What is the Bolar amendment and how does it relate to § 271(e)(1)?

The § 271(e)(1) safe harbor is commonly called the 'Bolar amendment' after the case that prompted Congress to enact it: ROCHE PRODUCTS v. BOLAR PHARMACEUTICAL (Fed. Cir. 1984): Bolar Pharmaceutical, a generic drug manufacturer, conducted bioequivalence testing of a sleeping pill (Roche's Dalmane) before Roche's patents expired — specifically to file an ANDA immediately upon expiration; the Federal Circuit held this constituted patent infringement — the experimental use exception did not apply to commercial use for regulatory purposes; without Congressional action, generic drug companies would have been unable to conduct FDA-required testing during patent term, delaying generic entry for months or years after patent expiration; CONGRESSIONAL RESPONSE: the Hatch-Waxman Act (1984) enacted § 271(e)(1) as a direct response to Bolar, explicitly exempting such activities from infringement; EXPERIMENTAL USE EXCEPTION vs. § 271(e)(1): the common law experimental use exception is extremely narrow (Madey v.
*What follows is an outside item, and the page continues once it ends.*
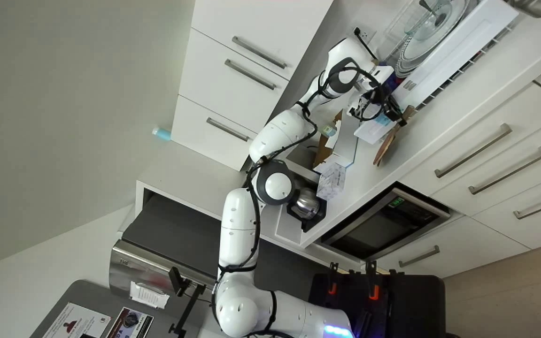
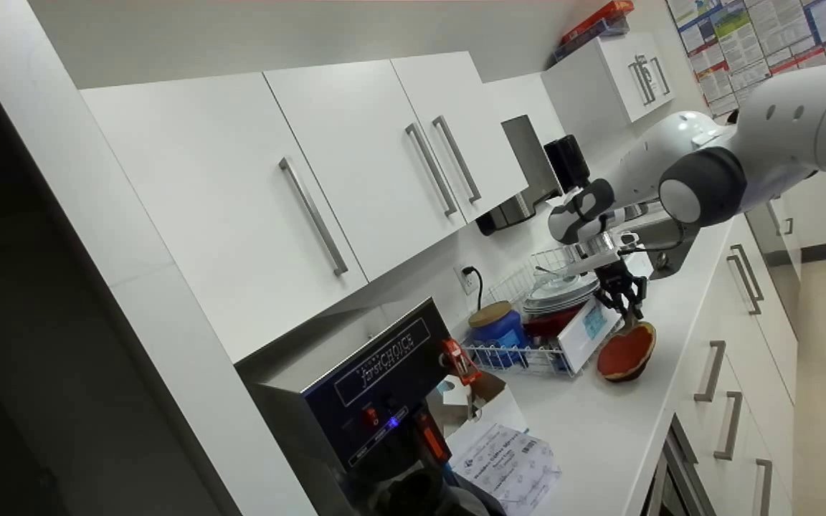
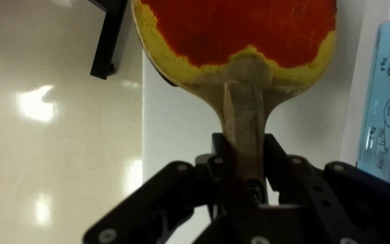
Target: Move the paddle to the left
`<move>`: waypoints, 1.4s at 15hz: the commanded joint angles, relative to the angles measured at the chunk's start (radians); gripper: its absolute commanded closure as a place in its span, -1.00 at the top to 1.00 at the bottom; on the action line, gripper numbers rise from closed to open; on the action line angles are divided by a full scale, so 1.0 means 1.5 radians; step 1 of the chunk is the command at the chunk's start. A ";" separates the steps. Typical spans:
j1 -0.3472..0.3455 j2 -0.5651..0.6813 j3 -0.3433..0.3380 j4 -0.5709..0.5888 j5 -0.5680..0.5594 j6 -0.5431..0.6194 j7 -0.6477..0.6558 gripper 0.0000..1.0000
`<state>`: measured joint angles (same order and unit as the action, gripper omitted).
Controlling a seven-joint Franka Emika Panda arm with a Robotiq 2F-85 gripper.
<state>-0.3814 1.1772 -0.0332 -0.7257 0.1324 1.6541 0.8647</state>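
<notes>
In the wrist view I had the claw point(image 3: 244, 149) pinching the paddle point(image 3: 242, 30) by its wooden handle point(image 3: 245, 112), a finger against each side, with the orange-red face reaching out ahead. The face was tilted, over the surface point(image 3: 178, 125) and close to the white panel point(image 2: 575, 347) along the dish rack point(image 2: 528, 350). From my end I couldn't tell whether its lower rim touched the surface or hung just above.

I judged the grasp done and the leftward carry to be the step in hand, with the release not yet made. The next move, I reckoned, called for a small lift in case the rim dragged, then a steady sideways travel, clear of the panel and not past the surface's edge. After that I'd want the face lowered flat before I let the handle go.
</notes>
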 commanded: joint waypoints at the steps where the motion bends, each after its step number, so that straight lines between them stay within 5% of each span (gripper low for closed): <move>1: 0.021 -0.051 0.005 -0.099 0.025 0.089 0.086 -0.85; 3: 0.025 -0.080 0.005 -0.151 0.025 0.111 0.109 -0.85; 4: 0.006 -0.040 0.000 -0.070 0.006 0.042 0.075 -0.39; 9: 0.009 -0.064 0.000 -0.117 0.006 0.074 0.095 -0.39; 10: 0.009 -0.065 0.000 -0.118 0.006 0.075 0.095 -0.85; 21: 0.020 -0.188 0.043 -0.337 0.022 0.153 0.071 -0.85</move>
<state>-0.3644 1.0064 0.0065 -1.0493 0.1459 1.8112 0.9972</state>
Duke University, Fed. Cir. 2002) — it covers only research done 'for amusement, to satisfy idle curiosity, or for strictly philosophical inquiry'; even university research for commercial purposes is NOT covered; § 271(e)(1) is the statutory response that covers commercial FDA-related research; practitioners cannot rely on the common law exception for pharmaceutical research — only § 271(e)(1) provides meaningful protection; INTERNATIONAL EQUIVALENTS: most jurisdictions have an equivalent: EU's Bolar provision (Directive 2004/27/EC); the EU provision covers 'studies and trials' for regulatory approval purposes; scope varies by member state.